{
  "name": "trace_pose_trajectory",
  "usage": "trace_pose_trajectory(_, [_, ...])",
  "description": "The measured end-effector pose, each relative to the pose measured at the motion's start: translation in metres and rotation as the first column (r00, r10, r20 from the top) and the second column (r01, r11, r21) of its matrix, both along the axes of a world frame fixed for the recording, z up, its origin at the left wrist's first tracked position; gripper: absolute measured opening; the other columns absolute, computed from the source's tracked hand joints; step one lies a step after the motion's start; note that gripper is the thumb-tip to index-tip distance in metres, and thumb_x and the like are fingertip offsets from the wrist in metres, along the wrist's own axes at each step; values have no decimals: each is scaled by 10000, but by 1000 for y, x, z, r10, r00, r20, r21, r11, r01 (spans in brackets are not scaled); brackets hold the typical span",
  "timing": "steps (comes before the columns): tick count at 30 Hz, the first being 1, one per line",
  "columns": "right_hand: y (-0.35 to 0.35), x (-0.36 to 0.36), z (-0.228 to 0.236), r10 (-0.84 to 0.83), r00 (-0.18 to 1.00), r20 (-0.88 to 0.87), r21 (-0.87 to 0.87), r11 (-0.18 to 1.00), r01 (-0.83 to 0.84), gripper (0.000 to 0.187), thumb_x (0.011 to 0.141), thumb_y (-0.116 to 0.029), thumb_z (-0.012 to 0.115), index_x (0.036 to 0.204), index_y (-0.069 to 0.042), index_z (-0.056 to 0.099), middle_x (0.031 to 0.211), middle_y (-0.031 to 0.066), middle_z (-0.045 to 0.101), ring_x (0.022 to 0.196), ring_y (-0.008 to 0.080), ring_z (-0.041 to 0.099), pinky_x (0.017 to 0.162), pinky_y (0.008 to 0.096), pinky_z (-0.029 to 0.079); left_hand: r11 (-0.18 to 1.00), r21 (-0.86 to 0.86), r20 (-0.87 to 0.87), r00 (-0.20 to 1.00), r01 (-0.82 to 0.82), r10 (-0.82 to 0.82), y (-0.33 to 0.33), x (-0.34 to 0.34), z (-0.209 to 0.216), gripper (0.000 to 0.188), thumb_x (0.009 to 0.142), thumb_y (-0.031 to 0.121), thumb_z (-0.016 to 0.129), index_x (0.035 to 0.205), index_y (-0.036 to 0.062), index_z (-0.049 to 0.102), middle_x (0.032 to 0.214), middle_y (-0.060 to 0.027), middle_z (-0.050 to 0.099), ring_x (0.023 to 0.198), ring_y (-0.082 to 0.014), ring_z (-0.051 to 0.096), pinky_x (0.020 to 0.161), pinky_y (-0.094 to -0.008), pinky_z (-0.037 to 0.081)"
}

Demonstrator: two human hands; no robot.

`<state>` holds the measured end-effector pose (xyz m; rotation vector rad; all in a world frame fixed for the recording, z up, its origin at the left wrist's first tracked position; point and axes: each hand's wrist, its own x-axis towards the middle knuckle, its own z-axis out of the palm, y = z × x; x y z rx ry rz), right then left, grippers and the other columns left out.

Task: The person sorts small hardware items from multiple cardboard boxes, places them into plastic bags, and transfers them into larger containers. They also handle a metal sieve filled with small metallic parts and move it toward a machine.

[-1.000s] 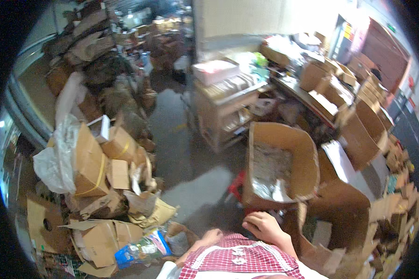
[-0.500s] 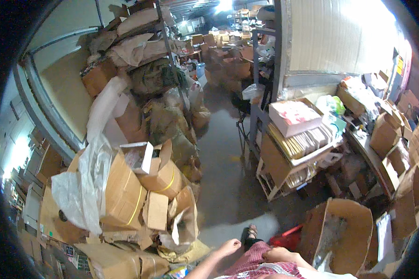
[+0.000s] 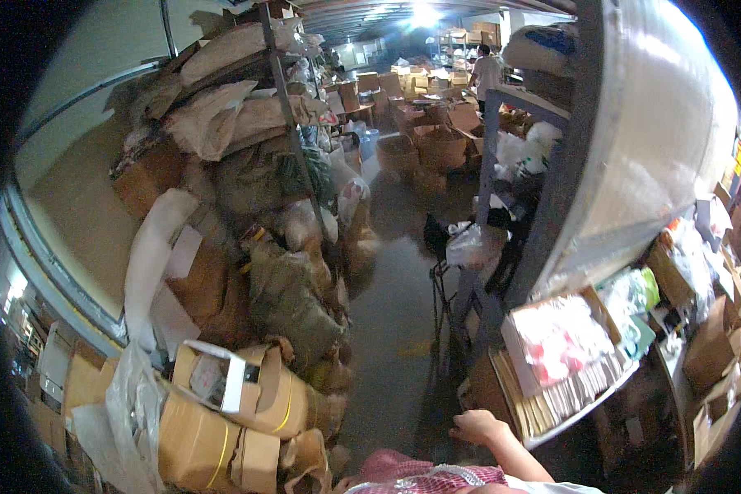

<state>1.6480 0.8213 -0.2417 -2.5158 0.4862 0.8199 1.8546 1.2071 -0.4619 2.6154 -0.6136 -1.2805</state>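
One right grip [image 3: 476,426], loosely curled closed, is near upright flat pieces [image 3: 570,397]. I can't make out the barely visible left grip's [image 3: 342,486] state.

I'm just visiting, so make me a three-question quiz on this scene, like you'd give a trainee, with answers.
1. True or false: the person's right hand is lifting a sack.
2. What colour is the checked garment? A) green, B) reddish pink, C) blue.
3. Fill in: the open white-sided box sits on the ____ side of the aisle.

Key: 1. False, no sack is in its grasp; 2. B; 3. left.
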Motion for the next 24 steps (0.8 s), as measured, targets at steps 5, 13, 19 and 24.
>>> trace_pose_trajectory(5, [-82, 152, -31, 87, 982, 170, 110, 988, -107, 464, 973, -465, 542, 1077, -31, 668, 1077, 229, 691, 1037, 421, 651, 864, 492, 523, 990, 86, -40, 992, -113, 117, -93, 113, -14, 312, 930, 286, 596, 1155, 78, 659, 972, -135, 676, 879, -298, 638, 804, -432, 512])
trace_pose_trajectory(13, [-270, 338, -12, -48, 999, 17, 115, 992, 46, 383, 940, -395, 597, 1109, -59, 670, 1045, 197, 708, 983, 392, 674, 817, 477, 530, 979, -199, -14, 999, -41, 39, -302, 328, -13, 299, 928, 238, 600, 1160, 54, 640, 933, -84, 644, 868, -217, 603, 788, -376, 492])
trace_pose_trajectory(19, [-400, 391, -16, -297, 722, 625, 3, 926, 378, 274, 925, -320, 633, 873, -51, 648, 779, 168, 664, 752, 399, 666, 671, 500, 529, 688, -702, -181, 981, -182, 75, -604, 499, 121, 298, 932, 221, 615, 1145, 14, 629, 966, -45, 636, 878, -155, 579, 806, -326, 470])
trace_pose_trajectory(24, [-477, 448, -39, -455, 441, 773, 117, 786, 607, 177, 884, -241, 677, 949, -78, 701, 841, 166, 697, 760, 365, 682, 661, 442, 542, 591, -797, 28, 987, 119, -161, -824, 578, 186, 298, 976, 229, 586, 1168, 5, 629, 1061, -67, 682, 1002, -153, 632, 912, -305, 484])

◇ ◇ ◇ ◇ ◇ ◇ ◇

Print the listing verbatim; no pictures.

→ RESPONSE TO THE TASK
{
  "name": "trace_pose_trajectory",
  "usage": "trace_pose_trajectory(_, [_, ...])",
  "description": "The measured end-effector pose, each relative to the pose measured at the motion's start: translation in metres and rotation as the first column (r00, r10, r20 from the top) and the second column (r01, r11, r21) of its matrix, both along the axes of a world frame fixed for the recording, z up, its origin at the left wrist's first tracked position; gripper: absolute measured opening; the other columns absolute, computed from the source's tracked hand joints; step one lies a step after the motion's start; note that gripper is the thumb-tip to index-tip distance in metres, and thumb_x and the like are fingertip offsets from the wrist in metres, along the wrist's own axes at each step; values have no decimals: each is scaled by 10000, but by 1000 for y, x, z, r10, r00, r20, r21, r11, r01 (spans in brackets are not scaled); brackets hold the typical span",
  "timing": "steps (comes before the columns): tick count at 30 Hz, the first being 1, one per line",
  "columns": "right_hand: y (-0.35 to 0.35), x (-0.36 to 0.36), z (-0.228 to 0.236), r10 (-0.84 to 0.83), r00 (-0.18 to 1.00), r20 (-0.88 to 0.87), r21 (-0.87 to 0.87), r11 (-0.18 to 1.00), r01 (-0.83 to 0.84), gripper (0.000 to 0.187), thumb_x (0.011 to 0.141), thumb_y (-0.116 to 0.029), thumb_z (-0.012 to 0.115), index_x (0.036 to 0.204), index_y (-0.069 to 0.042), index_z (-0.056 to 0.099), middle_x (0.031 to 0.211), middle_y (-0.031 to 0.066), middle_z (-0.045 to 0.101), ring_x (0.022 to 0.196), ring_y (-0.008 to 0.080), ring_z (-0.041 to 0.099), pinky_x (0.017 to 0.162), pinky_y (0.008 to 0.096), pinky_z (-0.029 to 0.079); left_hand: r11 (-0.18 to 1.00), r21 (-0.86 to 0.86), r20 (-0.87 to 0.87), r00 (-0.20 to 1.00), r01 (-0.82 to 0.82), r10 (-0.82 to 0.82), y (-0.33 to 0.33), x (-0.34 to 0.34), z (-0.209 to 0.216), gripper (0.000 to 0.188), thumb_x (0.009 to 0.142), thumb_y (-0.031 to 0.121), thumb_z (-0.016 to 0.129), index_x (0.035 to 0.205), index_y (-0.036 to 0.062), index_z (-0.049 to 0.102), middle_x (0.032 to 0.214), middle_y (-0.060 to 0.027), middle_z (-0.050 to 0.099), ring_x (0.023 to 0.198), ring_y (-0.082 to 0.014), ring_z (-0.051 to 0.096), pinky_x (0.020 to 0.161), pinky_y (-0.094 to -0.008), pinky_z (-0.037 to 0.081)"
}

Demonstrator: two human hands; no robot.

`<state>` holds the measured end-effector pose (xyz m; rotation vector rad; all in a world frame fixed for the recording, z up, its origin at the left wrist's first tracked position; point and axes: each hand's wrist, its own x-axis towards the middle knuckle, its own z-axis out of the palm, y = z × x; x y z rx ry rz), right then left, grippers and the other columns left out.

Task: The person sorts small hardware items from multiple cardboard boxes, places them into plastic bags, and transfers them into larger containers. They also handle a metal sieve filled with small metallic parts and move it toward a machine.

[-1.000s] 
[-0.500s] 
[+0.000s] 

<state>1.6480 0.8213 -0.2417 -2.5158 0.4862 0.8199 1.8546 1.2071 -0.4619 2.6154 -0.6136 -1.2805</state>
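One right grip [image 3: 476,426], loosely curled closed, is near upright flat pieces [image 3: 570,397]. I can't make out the barely visible left grip's [image 3: 342,486] state.

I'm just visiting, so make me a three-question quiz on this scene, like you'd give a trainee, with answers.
1. True or false: the person's right hand is lifting a sack.
2. What colour is the checked garment? A) green, B) reddish pink, C) blue.
3. Fill in: the open white-sided box sits on the ____ side of the aisle.

Key: 1. False, no sack is in its grasp; 2. B; 3. left.
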Motion for the next 24 steps (0.8 s), as measured, targets at steps 5, 13, 19 and 24.
>>> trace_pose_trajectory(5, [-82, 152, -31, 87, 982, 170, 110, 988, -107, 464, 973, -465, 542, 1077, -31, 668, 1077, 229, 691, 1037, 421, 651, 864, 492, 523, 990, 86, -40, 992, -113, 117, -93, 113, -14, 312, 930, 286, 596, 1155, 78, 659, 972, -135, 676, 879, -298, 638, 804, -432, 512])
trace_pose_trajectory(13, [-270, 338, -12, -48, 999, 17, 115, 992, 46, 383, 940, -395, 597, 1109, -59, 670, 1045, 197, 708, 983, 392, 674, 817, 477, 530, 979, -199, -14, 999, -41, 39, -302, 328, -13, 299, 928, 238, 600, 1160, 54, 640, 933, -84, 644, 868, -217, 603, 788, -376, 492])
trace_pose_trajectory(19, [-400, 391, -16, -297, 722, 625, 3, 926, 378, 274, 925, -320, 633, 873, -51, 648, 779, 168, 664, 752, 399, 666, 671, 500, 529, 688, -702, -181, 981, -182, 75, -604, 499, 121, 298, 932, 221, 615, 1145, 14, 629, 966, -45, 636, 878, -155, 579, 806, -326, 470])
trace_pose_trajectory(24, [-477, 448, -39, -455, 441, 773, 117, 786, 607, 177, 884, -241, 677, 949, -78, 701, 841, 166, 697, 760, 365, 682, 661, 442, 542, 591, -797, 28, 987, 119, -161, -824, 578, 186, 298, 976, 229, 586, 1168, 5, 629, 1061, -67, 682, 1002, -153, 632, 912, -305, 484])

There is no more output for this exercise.